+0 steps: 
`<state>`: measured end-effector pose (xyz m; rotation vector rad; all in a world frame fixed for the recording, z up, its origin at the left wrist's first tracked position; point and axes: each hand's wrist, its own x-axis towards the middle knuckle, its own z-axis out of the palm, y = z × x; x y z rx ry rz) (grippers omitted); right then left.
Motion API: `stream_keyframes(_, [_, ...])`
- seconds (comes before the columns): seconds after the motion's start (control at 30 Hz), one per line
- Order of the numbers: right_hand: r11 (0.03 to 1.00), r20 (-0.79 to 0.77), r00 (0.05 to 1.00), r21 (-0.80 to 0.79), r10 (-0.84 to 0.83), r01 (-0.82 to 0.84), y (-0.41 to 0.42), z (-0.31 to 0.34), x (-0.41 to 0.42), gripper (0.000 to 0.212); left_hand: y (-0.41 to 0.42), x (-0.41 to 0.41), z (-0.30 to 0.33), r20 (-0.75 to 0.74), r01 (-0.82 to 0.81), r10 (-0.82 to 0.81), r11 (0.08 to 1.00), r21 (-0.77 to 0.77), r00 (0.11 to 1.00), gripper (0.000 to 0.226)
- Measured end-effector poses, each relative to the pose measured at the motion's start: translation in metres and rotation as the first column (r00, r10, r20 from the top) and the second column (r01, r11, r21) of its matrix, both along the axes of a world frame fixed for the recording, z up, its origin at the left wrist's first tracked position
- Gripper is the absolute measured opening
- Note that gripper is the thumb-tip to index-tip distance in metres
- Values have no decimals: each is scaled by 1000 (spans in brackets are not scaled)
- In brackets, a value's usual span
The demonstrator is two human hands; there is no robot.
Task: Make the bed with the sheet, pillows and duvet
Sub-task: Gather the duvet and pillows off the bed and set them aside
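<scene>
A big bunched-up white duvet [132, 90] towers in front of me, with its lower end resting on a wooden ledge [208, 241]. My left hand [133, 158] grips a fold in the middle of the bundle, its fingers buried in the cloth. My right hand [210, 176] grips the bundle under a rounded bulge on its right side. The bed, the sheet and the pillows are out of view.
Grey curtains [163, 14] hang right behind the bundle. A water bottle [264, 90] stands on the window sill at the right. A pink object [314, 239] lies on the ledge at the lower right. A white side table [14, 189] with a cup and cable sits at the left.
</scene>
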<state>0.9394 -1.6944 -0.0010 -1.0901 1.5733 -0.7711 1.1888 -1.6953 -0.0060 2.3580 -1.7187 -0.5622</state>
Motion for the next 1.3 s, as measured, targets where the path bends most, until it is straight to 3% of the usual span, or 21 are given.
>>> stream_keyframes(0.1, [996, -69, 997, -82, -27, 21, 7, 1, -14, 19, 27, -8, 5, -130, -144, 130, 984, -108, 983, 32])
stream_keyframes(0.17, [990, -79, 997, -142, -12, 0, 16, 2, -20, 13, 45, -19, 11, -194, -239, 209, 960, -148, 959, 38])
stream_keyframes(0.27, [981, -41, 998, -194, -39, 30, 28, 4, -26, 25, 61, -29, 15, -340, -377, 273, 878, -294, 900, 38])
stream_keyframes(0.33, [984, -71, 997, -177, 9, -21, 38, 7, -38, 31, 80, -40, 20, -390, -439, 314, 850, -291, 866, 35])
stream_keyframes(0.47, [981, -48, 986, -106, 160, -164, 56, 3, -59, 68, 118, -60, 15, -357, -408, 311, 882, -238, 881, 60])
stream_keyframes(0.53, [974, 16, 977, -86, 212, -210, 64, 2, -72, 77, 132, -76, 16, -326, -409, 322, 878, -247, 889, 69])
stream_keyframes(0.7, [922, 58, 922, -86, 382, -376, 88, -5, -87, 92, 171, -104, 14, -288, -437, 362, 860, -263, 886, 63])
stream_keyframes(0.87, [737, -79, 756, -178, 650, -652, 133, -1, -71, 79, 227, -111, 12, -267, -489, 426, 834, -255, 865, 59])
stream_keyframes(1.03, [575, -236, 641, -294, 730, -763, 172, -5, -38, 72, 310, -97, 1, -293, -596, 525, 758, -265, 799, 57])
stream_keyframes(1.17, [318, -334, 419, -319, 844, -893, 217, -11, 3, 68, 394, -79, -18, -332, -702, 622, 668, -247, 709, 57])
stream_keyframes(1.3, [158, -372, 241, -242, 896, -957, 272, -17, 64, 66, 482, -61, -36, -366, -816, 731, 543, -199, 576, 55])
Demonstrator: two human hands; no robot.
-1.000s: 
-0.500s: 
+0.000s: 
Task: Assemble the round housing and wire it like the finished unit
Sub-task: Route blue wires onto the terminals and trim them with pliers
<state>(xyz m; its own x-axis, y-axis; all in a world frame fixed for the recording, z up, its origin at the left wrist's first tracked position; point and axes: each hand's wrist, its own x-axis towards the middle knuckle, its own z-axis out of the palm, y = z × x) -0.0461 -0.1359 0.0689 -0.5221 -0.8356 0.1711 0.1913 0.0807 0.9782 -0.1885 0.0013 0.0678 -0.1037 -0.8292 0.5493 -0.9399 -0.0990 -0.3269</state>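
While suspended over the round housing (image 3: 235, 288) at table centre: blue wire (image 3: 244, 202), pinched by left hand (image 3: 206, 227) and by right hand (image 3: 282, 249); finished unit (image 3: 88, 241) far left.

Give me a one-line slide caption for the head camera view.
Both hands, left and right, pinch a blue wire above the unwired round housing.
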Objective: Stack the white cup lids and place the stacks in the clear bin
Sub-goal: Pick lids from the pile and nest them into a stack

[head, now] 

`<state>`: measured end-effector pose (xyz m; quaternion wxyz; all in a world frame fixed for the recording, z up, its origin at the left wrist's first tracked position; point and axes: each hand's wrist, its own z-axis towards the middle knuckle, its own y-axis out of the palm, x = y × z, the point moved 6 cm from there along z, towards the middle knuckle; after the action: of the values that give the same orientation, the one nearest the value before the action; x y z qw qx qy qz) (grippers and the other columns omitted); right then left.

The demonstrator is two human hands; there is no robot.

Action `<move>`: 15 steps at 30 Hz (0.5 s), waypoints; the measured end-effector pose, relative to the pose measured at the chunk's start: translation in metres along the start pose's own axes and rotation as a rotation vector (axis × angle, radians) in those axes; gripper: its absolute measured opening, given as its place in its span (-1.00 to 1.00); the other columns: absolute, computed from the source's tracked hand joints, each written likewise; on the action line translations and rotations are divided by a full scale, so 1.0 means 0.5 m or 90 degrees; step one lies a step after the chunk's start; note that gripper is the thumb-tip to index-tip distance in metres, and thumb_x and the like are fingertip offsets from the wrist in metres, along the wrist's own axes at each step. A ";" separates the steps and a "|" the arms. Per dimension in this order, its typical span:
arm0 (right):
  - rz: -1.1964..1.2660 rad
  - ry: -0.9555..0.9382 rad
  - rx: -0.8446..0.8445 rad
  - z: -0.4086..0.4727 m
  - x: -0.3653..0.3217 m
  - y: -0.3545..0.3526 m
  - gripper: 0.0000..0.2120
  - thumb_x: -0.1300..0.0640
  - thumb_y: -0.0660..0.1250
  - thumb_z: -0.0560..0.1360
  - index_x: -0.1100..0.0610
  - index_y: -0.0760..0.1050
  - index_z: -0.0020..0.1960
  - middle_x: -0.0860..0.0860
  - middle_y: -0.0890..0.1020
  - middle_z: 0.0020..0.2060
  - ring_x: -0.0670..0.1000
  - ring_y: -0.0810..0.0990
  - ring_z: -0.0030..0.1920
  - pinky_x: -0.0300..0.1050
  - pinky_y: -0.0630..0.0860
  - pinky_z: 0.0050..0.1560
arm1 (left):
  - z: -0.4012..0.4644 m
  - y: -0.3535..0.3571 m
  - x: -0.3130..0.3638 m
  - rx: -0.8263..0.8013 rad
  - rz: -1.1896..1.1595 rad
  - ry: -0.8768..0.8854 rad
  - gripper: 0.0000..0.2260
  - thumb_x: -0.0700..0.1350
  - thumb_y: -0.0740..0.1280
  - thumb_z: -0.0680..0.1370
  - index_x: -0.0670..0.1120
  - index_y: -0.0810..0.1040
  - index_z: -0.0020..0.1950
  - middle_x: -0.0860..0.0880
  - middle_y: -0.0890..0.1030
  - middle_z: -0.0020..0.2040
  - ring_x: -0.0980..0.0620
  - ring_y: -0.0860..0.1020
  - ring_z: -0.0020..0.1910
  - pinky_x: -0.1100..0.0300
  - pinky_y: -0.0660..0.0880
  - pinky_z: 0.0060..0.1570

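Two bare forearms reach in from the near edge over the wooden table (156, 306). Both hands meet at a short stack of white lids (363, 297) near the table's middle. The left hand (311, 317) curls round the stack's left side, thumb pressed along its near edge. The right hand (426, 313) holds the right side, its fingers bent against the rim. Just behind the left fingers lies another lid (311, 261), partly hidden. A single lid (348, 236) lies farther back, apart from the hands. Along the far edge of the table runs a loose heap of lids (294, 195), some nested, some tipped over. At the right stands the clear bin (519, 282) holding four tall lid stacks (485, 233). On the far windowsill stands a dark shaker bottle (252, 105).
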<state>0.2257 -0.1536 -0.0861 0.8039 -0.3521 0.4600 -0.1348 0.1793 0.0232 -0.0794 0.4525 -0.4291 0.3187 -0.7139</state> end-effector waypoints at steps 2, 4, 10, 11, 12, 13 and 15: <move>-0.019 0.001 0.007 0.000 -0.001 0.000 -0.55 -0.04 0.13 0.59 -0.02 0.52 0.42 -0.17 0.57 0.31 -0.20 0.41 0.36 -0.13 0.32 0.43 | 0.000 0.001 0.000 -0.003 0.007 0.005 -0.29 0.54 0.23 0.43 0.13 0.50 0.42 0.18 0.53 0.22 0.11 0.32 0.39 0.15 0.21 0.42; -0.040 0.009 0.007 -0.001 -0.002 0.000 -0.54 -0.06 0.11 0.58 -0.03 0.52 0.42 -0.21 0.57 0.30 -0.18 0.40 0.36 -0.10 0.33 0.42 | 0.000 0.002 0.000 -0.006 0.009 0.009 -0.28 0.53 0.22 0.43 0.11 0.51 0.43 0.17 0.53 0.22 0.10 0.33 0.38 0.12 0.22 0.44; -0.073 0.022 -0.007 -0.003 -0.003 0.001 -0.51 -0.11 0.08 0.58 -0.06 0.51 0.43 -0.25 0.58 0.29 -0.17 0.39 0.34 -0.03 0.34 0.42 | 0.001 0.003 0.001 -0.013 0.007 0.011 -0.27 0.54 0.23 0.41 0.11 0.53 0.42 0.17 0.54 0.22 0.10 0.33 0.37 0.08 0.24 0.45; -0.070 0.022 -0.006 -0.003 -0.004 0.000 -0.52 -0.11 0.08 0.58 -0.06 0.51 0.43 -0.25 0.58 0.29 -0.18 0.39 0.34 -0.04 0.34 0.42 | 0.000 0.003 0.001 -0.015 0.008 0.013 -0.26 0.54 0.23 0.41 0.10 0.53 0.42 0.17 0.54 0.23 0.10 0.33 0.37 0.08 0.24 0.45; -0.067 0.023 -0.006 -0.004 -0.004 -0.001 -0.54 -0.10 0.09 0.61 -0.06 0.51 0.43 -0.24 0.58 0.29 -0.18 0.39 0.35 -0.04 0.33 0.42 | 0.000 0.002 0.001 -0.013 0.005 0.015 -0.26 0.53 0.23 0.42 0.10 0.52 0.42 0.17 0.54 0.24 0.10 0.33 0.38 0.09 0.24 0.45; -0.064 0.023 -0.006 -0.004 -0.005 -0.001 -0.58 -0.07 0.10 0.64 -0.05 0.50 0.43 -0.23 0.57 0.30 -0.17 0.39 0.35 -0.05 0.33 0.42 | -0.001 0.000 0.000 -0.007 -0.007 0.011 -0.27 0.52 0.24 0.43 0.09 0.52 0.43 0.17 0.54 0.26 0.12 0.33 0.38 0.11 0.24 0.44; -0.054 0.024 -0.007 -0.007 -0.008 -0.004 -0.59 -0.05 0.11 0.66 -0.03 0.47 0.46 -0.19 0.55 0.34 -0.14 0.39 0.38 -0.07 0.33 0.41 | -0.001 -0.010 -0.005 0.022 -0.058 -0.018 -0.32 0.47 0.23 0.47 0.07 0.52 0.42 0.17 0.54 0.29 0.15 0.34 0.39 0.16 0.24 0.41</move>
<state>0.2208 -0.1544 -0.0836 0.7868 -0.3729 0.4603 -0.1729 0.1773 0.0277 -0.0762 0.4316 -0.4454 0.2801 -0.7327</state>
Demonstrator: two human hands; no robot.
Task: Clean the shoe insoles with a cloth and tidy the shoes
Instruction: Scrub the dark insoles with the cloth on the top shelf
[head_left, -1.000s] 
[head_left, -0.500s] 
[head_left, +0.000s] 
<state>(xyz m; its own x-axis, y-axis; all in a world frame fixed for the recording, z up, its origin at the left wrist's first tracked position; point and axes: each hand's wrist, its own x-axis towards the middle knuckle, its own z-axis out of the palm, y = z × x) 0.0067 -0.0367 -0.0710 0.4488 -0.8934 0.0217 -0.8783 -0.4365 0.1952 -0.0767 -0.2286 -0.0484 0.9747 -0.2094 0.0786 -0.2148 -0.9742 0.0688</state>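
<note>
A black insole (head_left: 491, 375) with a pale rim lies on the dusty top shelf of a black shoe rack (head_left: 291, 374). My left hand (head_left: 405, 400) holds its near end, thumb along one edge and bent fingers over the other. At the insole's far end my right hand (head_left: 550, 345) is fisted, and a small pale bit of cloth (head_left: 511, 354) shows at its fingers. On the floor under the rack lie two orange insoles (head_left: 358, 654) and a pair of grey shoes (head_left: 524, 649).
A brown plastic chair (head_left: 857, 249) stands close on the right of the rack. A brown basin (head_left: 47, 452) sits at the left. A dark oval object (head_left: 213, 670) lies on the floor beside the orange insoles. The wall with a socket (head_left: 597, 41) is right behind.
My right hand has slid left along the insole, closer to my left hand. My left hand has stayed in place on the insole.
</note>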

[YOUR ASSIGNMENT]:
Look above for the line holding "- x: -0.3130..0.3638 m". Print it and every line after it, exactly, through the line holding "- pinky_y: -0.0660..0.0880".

[RESPONSE TO THE EXERCISE]:
  - x: -0.3130..0.3638 m
  - rx: -0.8263..0.8013 rad
  - rz: -1.1896..1.1595 rad
  - ry: -0.8768..0.8854 rad
  - gripper: 0.0000..0.2260
  - thumb_x: -0.0700..0.1350
  - thumb_y: -0.0740..0.1280
  - thumb_z: -0.0680..0.1370
  - index_x: -0.0670..0.1120
  - index_y: -0.0810..0.1040
  - index_z: -0.0020..0.1950
  - middle_x: -0.0860..0.0880
  - middle_y: -0.0890..0.1030
  - middle_z: -0.0020..0.2040
  - ring_x: -0.0980..0.0620
  - ring_y: -0.0860..0.1020
  - ring_z: -0.0020..0.1910
  - pinky_x: -0.1100..0.0300
  - pinky_y: -0.0660..0.0880

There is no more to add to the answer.